* **The problem**: If a line in the data below holds the word "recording", copy it.

* **Data below**:

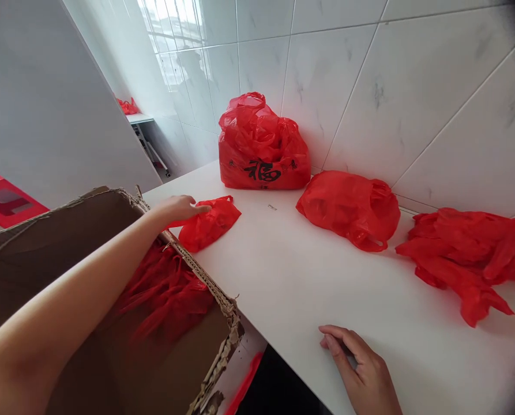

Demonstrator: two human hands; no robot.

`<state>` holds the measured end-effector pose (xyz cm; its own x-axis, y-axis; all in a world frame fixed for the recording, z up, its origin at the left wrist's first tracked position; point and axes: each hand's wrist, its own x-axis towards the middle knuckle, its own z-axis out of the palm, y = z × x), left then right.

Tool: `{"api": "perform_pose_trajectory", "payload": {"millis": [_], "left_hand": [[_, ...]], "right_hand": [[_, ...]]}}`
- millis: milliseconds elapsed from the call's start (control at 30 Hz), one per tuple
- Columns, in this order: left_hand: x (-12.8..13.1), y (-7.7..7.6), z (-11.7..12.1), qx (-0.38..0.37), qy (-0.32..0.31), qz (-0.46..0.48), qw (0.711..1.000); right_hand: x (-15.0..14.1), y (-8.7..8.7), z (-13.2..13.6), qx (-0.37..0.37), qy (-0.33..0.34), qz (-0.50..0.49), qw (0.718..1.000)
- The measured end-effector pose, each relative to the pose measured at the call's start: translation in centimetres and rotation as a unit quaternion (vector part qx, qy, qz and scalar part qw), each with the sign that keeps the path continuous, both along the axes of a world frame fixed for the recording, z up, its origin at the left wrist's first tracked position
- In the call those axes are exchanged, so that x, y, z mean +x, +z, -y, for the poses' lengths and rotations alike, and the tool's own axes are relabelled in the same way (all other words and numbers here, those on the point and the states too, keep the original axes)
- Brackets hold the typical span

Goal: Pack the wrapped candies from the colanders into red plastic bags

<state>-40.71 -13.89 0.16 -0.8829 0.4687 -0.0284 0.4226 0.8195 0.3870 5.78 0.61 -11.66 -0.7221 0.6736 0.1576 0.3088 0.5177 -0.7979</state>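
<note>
My left hand (177,210) reaches over the torn edge of a cardboard box (207,282). Its fingers are apart and touch or hover just over a small red plastic bag (214,222) on the white table; the underside of the hand is hidden. Inside the box, below my forearm, lies a blurred bunch of red plastic bags (175,294). My right hand (363,366) rests near the table's front edge, fingers curled and thumb tip near the index fingertip, with nothing visible in it.
Against the tiled wall stands a full red bag with black characters (263,167). To its right lie a rounded red bag (348,207) and a loose heap of red bags (477,248). A grey panel (45,86) rises at the left. The white table (274,276) runs along the wall.
</note>
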Motion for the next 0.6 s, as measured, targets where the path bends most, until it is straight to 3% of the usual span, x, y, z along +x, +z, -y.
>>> {"api": "perform_pose_trajectory", "payload": {"millis": [100,167,300,400,500,600], "left_hand": [[1.2,-0.2,-1.4,0.056,0.001,0.095,0.994],[2.2,1.0,-0.3,0.127,-0.019,0.156,0.979],[4.6,5.2,5.4,0.236,-0.023,0.227,0.945],[6.3,7.1,10.6,0.291,0.081,0.291,0.908],[7.5,5.7,15.3,0.257,0.166,0.39,0.869],[8.5,0.5,18.4,0.151,0.115,0.526,0.829]], "right_hand": [[-0.2,0.3,0.6,-0.021,-0.021,-0.014,0.999],[-0.2,0.4,0.7,-0.03,-0.019,-0.019,0.999],[-0.1,0.1,0.5,-0.033,-0.004,-0.01,0.999],[0.1,-0.2,0.0,-0.01,0.019,-0.006,1.0],[0.3,-0.5,-0.6,0.025,0.05,0.0,0.998],[0.5,-0.7,-0.9,0.05,0.065,0.003,0.997]]}}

* **Answer space**:
`<state>` holds the measured end-effector pose (xyz cm; its own x-axis, y-axis; all in a world frame fixed for the recording, z up, its origin at the left wrist's first tracked position; point and axes: each hand's wrist, its own x-axis towards the middle knuckle, its own z-axis out of the palm, y = z × x), left then right.
- The measured end-effector pose, each relative to the pose measured at the call's start: translation in centimetres and rotation as a unit quaternion (vector part qx, qy, qz and scalar part qw), each with the sign that keeps the path continuous, both along the axes of a world frame fixed for the recording, z up, its origin at the left wrist's first tracked position

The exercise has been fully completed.